◆ The problem
Images don't belong in the copy. Output the rest of the data exactly.
----
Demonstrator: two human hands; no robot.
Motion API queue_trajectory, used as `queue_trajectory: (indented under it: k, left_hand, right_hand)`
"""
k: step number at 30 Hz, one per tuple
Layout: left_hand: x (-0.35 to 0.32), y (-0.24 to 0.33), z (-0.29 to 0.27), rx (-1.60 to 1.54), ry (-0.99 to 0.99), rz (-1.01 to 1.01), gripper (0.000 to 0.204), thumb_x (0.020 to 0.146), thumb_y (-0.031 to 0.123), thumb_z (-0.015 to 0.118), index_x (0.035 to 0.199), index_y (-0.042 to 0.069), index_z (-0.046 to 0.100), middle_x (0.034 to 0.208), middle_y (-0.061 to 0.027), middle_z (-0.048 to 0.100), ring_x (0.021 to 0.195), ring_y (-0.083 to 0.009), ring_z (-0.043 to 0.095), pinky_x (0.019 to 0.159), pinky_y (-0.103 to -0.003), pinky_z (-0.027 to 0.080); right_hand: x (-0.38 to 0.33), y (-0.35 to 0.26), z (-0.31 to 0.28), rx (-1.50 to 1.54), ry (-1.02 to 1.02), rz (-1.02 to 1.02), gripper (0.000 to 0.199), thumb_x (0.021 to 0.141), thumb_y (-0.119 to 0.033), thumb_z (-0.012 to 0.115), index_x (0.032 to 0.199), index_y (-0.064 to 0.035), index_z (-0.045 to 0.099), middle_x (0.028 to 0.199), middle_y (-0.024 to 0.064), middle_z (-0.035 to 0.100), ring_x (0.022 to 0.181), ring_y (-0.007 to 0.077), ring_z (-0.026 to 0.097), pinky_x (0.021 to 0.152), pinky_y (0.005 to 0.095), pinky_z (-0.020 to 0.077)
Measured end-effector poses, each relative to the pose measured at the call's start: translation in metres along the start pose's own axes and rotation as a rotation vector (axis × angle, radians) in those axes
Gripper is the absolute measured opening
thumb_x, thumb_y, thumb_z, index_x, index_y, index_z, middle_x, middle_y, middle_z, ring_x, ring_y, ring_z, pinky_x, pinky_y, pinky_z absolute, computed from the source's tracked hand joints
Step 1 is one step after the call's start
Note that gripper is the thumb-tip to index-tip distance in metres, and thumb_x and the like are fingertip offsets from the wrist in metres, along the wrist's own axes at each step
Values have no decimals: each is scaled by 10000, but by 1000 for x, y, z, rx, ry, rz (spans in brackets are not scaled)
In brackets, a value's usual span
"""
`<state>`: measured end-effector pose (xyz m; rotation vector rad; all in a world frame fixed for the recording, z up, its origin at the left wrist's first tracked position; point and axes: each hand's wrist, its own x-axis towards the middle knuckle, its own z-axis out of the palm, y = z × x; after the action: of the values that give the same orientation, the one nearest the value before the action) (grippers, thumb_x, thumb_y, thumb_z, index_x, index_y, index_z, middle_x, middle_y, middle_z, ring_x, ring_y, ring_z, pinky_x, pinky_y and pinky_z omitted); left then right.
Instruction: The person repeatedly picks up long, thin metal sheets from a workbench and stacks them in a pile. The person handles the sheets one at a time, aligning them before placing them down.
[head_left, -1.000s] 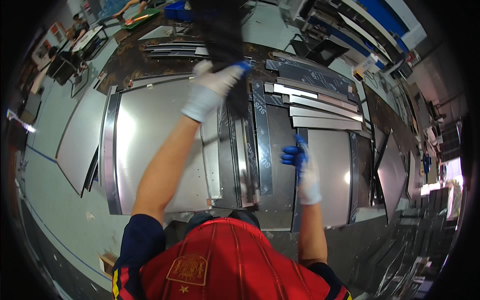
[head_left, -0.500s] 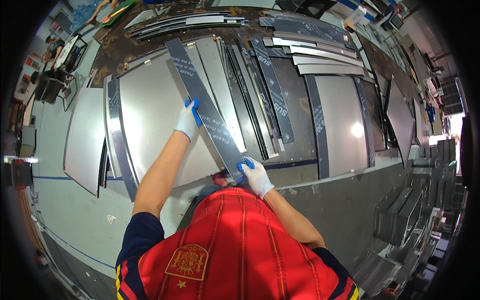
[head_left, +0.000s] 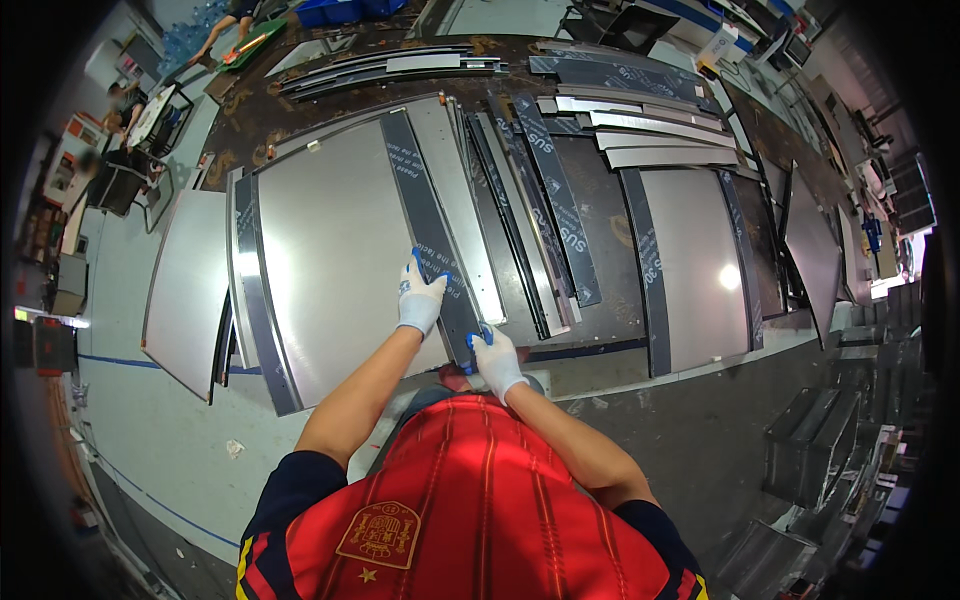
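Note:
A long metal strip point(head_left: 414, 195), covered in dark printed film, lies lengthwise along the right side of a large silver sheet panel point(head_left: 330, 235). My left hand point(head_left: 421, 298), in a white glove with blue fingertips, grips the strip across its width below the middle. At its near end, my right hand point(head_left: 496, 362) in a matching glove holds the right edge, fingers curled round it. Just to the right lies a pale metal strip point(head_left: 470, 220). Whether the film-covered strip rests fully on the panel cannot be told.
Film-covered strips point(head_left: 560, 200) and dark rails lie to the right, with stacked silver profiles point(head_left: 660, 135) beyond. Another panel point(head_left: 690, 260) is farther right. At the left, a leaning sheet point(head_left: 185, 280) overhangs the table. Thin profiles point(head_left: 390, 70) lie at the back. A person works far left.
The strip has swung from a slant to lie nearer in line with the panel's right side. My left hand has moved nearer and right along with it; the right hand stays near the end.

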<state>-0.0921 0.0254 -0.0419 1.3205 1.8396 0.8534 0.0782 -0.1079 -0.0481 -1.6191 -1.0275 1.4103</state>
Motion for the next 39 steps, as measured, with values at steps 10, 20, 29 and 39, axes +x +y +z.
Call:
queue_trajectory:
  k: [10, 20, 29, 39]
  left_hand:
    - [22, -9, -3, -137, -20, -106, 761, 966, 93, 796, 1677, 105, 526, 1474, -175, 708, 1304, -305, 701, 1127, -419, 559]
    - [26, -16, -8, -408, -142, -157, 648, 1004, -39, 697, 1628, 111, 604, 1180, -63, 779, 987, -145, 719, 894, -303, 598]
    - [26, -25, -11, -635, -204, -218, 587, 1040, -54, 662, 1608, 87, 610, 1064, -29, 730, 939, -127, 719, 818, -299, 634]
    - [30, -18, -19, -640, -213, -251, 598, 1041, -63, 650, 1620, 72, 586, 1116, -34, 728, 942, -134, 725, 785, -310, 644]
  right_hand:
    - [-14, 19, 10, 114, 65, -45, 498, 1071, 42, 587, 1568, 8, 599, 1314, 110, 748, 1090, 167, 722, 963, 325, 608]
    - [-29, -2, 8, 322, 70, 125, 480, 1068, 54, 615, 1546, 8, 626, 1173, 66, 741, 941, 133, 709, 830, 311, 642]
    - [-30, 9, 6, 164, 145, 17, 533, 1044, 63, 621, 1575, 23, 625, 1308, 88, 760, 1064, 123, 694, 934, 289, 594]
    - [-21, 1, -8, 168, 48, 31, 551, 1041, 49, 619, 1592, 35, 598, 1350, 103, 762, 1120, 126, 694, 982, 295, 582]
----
◆ Output for this task
Demonstrator: two human hands; no robot.
Motion API queue_trajectory, used as `queue_trajectory: (indented under it: k, left_hand, right_hand)`
"""
k: step number at 30 Hz, one per tuple
Layout: left_hand: x (-0.35 to 0.32), y (-0.24 to 0.33), z (-0.29 to 0.27), rx (-1.60 to 1.54), ry (-0.99 to 0.99), rz (-1.01 to 1.01), gripper (0.000 to 0.204), thumb_x (0.020 to 0.146), thumb_y (-0.031 to 0.123), thumb_z (-0.015 to 0.118), index_x (0.035 to 0.199), index_y (-0.042 to 0.069), index_z (-0.046 to 0.100), middle_x (0.034 to 0.208), middle_y (-0.061 to 0.027), middle_z (-0.048 to 0.100), ring_x (0.021 to 0.195), ring_y (-0.083 to 0.009), ring_z (-0.043 to 0.095), pinky_x (0.019 to 0.159), pinky_y (-0.103 to -0.003), pinky_z (-0.027 to 0.080); right_hand: x (-0.38 to 0.33), y (-0.35 to 0.26), z (-0.31 to 0.28), rx (-1.50 to 1.54), ry (-1.02 to 1.02), rz (-1.02 to 1.02), gripper (0.000 to 0.199), thumb_x (0.021 to 0.141), thumb_y (-0.119 to 0.033), thumb_z (-0.012 to 0.115), index_x (0.032 to 0.199), index_y (-0.064 to 0.035), index_z (-0.045 to 0.099), middle_x (0.028 to 0.199), middle_y (-0.024 to 0.064), middle_z (-0.035 to 0.100), ring_x (0.022 to 0.181), ring_y (-0.007 to 0.077), ring_z (-0.026 to 0.097), pinky_x (0.021 to 0.152), pinky_y (0.005 to 0.095), pinky_z (-0.020 to 0.077)
Measured end-effector poses, each relative to the pose measured at the call's start: translation in metres along the start pose's own axes and rotation as a rotation vector (axis × angle, radians) in those axes
Gripper is the absolute measured opening
thumb_x, thumb_y, thumb_z, index_x, index_y, index_z, middle_x, middle_y, middle_z, ring_x, ring_y, ring_z, pinky_x, pinky_y, pinky_z absolute, computed from the source's tracked hand joints
Step 1 is one step after the call's start
Note that gripper is the thumb-tip to index-tip distance in metres, and thumb_x and the like are fingertip offsets from the wrist in metres, along the wrist's own axes at each step
Values have no decimals: each is scaled by 10000, but by 1000 for x, y, z, rx, ry, rz (spans in brackets are not scaled)
In brackets, a value's usual span
"""
`<state>`: measured end-effector pose (xyz m; rotation vector rad; all in a world frame fixed for the recording, z up, its origin at the left wrist's first tracked position; point and axes: each hand's wrist, its own x-axis towards the middle knuckle, its own z-axis out of the palm, y = z × x; after the action: of the values that give the same orientation, the one nearest the value before the action) (grippers, thumb_x, thumb_y, thumb_z, index_x, index_y, index_z, middle_x, middle_y, middle_z, ring_x, ring_y, ring_z, pinky_x, pinky_y and pinky_z omitted); left then right.
Instruction: The person repeatedly picks up long, thin metal sheets from a workbench and stacks them in a pile. The person handles the sheets one at a time, aligning them before placing them down.
[head_left, -1.000s] 
[head_left, -0.500s] 
[head_left, +0.000s] 
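Note:
A long metal strip point(head_left: 414, 195), covered in dark printed film, lies lengthwise along the right side of a large silver sheet panel point(head_left: 330, 235). My left hand point(head_left: 421, 298), in a white glove with blue fingertips, grips the strip across its width below the middle. At its near end, my right hand point(head_left: 496, 362) in a matching glove holds the right edge, fingers curled round it. Just to the right lies a pale metal strip point(head_left: 470, 220). Whether the film-covered strip rests fully on the panel cannot be told.
Film-covered strips point(head_left: 560, 200) and dark rails lie to the right, with stacked silver profiles point(head_left: 660, 135) beyond. Another panel point(head_left: 690, 260) is farther right. At the left, a leaning sheet point(head_left: 185, 280) overhangs the table. Thin profiles point(head_left: 390, 70) lie at the back. A person works far left.
The strip has swung from a slant to lie nearer in line with the panel's right side. My left hand has moved nearer and right along with it; the right hand stays near the end.
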
<state>-0.0921 0.0254 -0.0419 1.3205 1.8396 0.8534 0.0782 -0.1079 -0.0481 -1.6191 -1.0275 1.4103</state>
Motion for the next 39 steps, as measured, with values at steps 10, 20, 29 and 39, axes +x +y +z.
Call:
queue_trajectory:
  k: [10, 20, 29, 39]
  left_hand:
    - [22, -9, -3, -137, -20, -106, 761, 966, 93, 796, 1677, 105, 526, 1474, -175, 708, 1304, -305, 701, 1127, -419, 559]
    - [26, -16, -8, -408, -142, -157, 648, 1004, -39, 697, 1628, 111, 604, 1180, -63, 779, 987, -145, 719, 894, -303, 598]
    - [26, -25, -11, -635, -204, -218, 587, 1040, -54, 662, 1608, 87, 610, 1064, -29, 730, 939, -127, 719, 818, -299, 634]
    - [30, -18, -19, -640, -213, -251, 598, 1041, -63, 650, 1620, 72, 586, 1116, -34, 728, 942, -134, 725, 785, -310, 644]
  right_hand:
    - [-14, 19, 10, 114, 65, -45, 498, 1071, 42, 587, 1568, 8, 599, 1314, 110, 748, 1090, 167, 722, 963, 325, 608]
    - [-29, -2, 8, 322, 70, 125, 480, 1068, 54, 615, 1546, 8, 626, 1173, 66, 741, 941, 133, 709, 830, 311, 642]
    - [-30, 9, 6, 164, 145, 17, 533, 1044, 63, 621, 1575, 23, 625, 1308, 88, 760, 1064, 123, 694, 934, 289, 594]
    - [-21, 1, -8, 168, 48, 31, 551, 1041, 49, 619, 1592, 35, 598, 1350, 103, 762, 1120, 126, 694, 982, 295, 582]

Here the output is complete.